For those people not hurled hundreds of feet in shifting earth; for those not buried
alive in their homes along with the fear-triggered refuse of their bodies; for those not
deposited deeper than any gravedigger's plan, these disasters are considered a simple
geological adjustment. A releasing of pressure.
They are the result of an earth wound called the San Andreas fault, one of the many
faults in California which make it a geological time bomb with a mutitude of fuses. All
of them burning.
The San Andreas fault runs six hundred miles from Baja California in the South to
Mendocino in the North. It is created by the Pacific Plate on the earth's surface going
northwest and the North American Continental Plate going southeast at a speed of several
inches of year. The seam between those two plates runs the length of California, and
when the two plates bump ... earthquake.
In one small area, east of Los Angeles, in San Aquino County, the plates lock together
every so often, building up pressure. When they unlock, about twice every hundred years,
nature pays its bi-centennial dues as the plates unleash their tension. For human beings
within a few hundred miles, as the earth along the fault lurches, the universe appears
to be ending.
For some of them it does.
Many geologists believe the next unspringing of the lock will make any nuclear weapons
so far devised look like spears and stones. California is due for a bloodletting
unrivalled in recorded history, so say these geologists. It will be in five minutes or
in thirty years, but it will be. The earth only waits ... with the human sacrifices
enjoying the California sun until their moment in the pit ... a moment in time known
only to God.
It was therefore considered unbelievable when official Washington was approached by a
man with a plan to harness this terror. And later, it was considered unthinkable that
anyone would purposely trigger this disaster.

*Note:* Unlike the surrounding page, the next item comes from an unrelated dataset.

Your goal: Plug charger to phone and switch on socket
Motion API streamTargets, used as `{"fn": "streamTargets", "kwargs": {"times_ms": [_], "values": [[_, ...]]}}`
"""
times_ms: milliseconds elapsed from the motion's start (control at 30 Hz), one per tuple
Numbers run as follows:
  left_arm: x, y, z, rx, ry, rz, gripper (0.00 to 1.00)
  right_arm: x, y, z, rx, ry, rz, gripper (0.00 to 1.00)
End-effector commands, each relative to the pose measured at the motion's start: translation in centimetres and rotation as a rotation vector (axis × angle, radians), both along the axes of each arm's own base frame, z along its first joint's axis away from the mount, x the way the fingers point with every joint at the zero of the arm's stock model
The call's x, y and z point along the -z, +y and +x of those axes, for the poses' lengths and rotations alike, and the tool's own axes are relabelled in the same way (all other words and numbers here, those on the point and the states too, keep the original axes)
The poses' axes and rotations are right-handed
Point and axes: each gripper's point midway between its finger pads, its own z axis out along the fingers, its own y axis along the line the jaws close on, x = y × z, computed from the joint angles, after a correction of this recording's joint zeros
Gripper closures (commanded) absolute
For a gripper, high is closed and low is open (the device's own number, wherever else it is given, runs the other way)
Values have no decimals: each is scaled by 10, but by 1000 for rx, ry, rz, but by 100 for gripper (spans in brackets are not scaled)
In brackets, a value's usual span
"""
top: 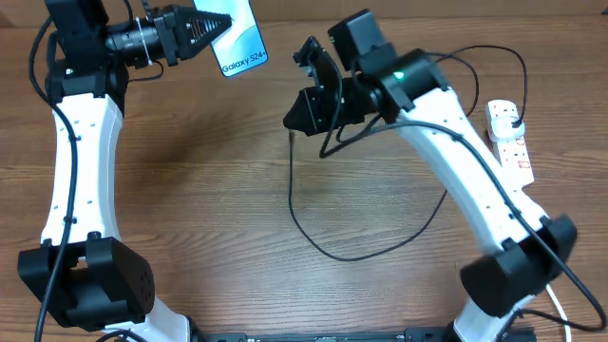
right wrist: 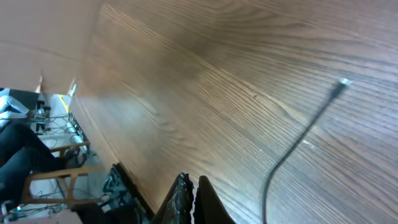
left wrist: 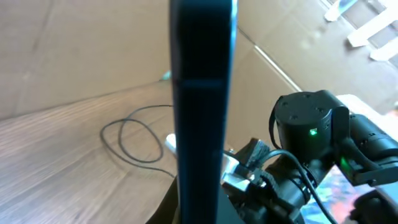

Unthinkable, until a government geologist in Washington, D.C. heard a detailed account
of something he could not believe.
"But that's impossible," he said. "That's as impossible as ... impossible as...."
"Impossible as throwing people into ovens," said the harried visitor from San Aquino
County, California.
CHAPTER TWO
It was impossible. But it was happening right on time.
Birds took flight. Rabbits scurried crazily across the vine-covered fields. Three
squirrels scrambled up the dirt road, ignoring cover. Trees swayed, showering leaves
like green confetti. Thin red dust rose from the San Aquino countryside as if someone
were dynamiting the bowels of California.
Four leading citizens of San Aquino and the county sheriff looked at their watches and
groaned, almost in unison. They stood beside a well-polished Lincoln limousine at the
entrance of the Gromucci farm where Sheriff Wade Wyatt assured them they could probably
see best what would happen, while not being seen looking for it.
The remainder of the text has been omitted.